"Lho memangnya kamu nggak bawa air?"
"Kami kehabisan air di jalan pak. Kami hendak ke rumah sanak."
"Duh, gimana ya. Air itu untuk wudu bu. Buat aku bersuci sebelum salat. Kalau nggak wudu, ibadahku nggak diterima Allah nanti."
"Anak saya sangat haus pak, hanya minta satu gelas saja. Saya bisa menahan haus tapi anak saya nggak bisa."
"Kamu minta dari rumah yang besar itu saja. Maaf sekali ya, soalnya ibadah itu penting. Airnya nggak bisa kubagi."
-000-
Seperti biasa, ayam berkokok menandakan pagi telah datang. Hari itu pagi tak secerah biasanya. Matahari masih bersembunyi dibalik awan mendung. Seakan tak peduli dengan langit yang mendadak gelap, Burhan buru-buru mengambil ember. Dia berjalan dengan sangat terburu-buru untuk mengambil air di sungai. Dia tak ingin meninggalkan ibadahnya hanya karena tak ada air untuk wudu.

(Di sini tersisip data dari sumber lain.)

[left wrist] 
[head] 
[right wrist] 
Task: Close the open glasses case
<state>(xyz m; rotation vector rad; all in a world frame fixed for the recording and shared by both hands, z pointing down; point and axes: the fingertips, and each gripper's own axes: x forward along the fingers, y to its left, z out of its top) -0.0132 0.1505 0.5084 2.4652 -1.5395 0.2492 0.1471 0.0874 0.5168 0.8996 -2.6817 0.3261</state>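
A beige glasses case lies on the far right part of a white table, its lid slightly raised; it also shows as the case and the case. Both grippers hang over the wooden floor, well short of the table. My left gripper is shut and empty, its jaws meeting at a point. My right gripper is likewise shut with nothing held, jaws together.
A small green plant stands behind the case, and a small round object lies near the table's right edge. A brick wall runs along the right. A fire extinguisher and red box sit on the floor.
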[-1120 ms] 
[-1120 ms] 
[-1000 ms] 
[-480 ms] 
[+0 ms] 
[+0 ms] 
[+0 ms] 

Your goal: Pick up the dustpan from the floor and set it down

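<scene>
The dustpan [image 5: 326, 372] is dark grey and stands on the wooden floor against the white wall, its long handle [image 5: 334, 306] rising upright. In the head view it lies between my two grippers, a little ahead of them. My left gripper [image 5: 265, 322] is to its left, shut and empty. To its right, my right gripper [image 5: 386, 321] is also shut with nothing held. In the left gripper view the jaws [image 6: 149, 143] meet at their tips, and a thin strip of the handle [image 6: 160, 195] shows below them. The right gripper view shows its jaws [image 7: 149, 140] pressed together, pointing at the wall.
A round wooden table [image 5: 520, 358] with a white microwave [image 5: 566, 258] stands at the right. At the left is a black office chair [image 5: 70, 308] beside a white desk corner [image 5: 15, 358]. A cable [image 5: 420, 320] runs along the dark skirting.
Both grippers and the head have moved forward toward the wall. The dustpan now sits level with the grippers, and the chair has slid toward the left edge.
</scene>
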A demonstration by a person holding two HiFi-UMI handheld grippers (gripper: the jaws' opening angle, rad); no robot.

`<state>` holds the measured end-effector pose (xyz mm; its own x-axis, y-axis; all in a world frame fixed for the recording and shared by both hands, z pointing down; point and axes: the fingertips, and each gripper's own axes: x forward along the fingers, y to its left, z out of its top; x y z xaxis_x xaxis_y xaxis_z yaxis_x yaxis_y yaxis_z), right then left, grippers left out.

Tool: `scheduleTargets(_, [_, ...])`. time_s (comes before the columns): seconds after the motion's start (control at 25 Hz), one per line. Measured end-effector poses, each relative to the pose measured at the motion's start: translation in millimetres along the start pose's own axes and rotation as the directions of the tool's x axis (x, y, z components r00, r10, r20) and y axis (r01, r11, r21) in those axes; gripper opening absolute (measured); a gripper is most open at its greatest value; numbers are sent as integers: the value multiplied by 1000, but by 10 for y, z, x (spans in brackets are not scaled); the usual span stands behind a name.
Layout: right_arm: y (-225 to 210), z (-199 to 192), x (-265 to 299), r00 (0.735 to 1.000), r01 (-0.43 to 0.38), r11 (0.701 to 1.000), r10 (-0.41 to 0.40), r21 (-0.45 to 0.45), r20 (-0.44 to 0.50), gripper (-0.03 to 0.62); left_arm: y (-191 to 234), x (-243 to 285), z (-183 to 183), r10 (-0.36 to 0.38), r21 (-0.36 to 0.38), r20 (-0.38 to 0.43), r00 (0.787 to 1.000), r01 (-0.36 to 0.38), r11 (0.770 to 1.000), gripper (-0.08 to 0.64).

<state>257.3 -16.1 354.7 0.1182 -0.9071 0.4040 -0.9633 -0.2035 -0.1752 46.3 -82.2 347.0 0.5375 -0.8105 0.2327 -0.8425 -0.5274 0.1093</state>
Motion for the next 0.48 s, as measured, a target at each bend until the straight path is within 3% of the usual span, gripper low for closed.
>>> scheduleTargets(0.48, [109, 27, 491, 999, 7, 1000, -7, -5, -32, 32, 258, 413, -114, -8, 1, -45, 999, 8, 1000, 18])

Sayangnya, Burhan tak seberuntung hari biasanya, jalanan terasa lebih licin hingga dia tak bisa mengendalikan langkah kakinya. Ketika menuruni jalan setapak dia pun terjatuh, kepalanya membentur batu. Dan dia pun meninggal dunia.
Perlahan, Burhan membuka matanya dan betapa terkejutnya dia. Yang terlihat hanyalah kegelapan. Dia bertanya pada dirinya sendiri, dimana dirinya berada. Apakah dia sudah meninggal.
Burhan bertanya lagi, kali ini lebih lantang, berharap ada yang mendengar dan menjawabnya, "dimana aku? Apakah ini surga? Kenapa surga begitu gelap. Apakah di surga mati lampu?"
Tiba-tiba saja ada suara yang menyahut, "jangan bermimpi Burhan, kau memang sudah mati, tapi sekarang kau berada di neraka."